Stop after the line containing "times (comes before"; retype every line of the data before it exactly, starting from the first.

» **INFORMATION SHOWN**
----

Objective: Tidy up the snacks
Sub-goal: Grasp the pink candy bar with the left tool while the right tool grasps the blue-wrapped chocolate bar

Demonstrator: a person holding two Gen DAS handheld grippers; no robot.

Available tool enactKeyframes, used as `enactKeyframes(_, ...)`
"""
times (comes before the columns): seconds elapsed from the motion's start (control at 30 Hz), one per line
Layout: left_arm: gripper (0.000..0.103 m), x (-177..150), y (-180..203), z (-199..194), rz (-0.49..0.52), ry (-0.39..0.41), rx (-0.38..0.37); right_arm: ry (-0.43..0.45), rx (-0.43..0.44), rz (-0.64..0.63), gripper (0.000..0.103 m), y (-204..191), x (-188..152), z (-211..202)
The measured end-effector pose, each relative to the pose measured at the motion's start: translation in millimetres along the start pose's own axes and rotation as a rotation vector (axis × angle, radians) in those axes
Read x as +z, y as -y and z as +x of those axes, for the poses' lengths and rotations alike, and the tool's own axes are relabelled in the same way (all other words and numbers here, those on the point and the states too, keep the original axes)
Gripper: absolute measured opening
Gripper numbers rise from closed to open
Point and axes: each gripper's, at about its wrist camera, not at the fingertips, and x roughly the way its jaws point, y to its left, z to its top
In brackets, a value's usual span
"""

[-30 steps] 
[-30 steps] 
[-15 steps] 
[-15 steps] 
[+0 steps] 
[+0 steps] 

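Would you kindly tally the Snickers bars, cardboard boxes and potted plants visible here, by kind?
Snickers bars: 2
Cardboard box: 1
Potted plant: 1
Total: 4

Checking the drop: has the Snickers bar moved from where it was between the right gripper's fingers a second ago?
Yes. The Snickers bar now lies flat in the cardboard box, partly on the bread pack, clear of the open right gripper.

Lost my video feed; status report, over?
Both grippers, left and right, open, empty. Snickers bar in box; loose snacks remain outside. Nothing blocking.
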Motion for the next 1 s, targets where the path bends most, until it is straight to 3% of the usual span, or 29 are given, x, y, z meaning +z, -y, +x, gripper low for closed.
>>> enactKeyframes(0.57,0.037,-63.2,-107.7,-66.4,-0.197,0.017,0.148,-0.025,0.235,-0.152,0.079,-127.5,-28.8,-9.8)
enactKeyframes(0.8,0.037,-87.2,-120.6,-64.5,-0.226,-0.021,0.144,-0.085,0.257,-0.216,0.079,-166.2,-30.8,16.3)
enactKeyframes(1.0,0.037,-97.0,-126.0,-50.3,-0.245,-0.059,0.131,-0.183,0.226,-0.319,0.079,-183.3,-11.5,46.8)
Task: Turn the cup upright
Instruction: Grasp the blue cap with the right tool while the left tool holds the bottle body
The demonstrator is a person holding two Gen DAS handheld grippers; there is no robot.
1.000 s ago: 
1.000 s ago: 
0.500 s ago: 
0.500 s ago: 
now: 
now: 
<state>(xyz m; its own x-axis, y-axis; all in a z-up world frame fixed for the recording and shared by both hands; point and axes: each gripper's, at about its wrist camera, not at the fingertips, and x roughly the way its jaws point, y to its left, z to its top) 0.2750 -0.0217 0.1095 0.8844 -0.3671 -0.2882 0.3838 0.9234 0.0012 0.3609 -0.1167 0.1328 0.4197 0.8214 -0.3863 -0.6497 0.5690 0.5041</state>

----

» **EXPECTED ANSWER**
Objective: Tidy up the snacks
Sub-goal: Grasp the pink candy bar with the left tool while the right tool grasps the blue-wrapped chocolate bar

Demonstrator: a person holding two Gen DAS handheld grippers; no robot.

Available tool enactKeyframes, used as `enactKeyframes(_, ...)`
"""
times (comes before the columns): seconds elapsed from the motion's start (control at 30 Hz), one per line

No further output is needed for the exercise.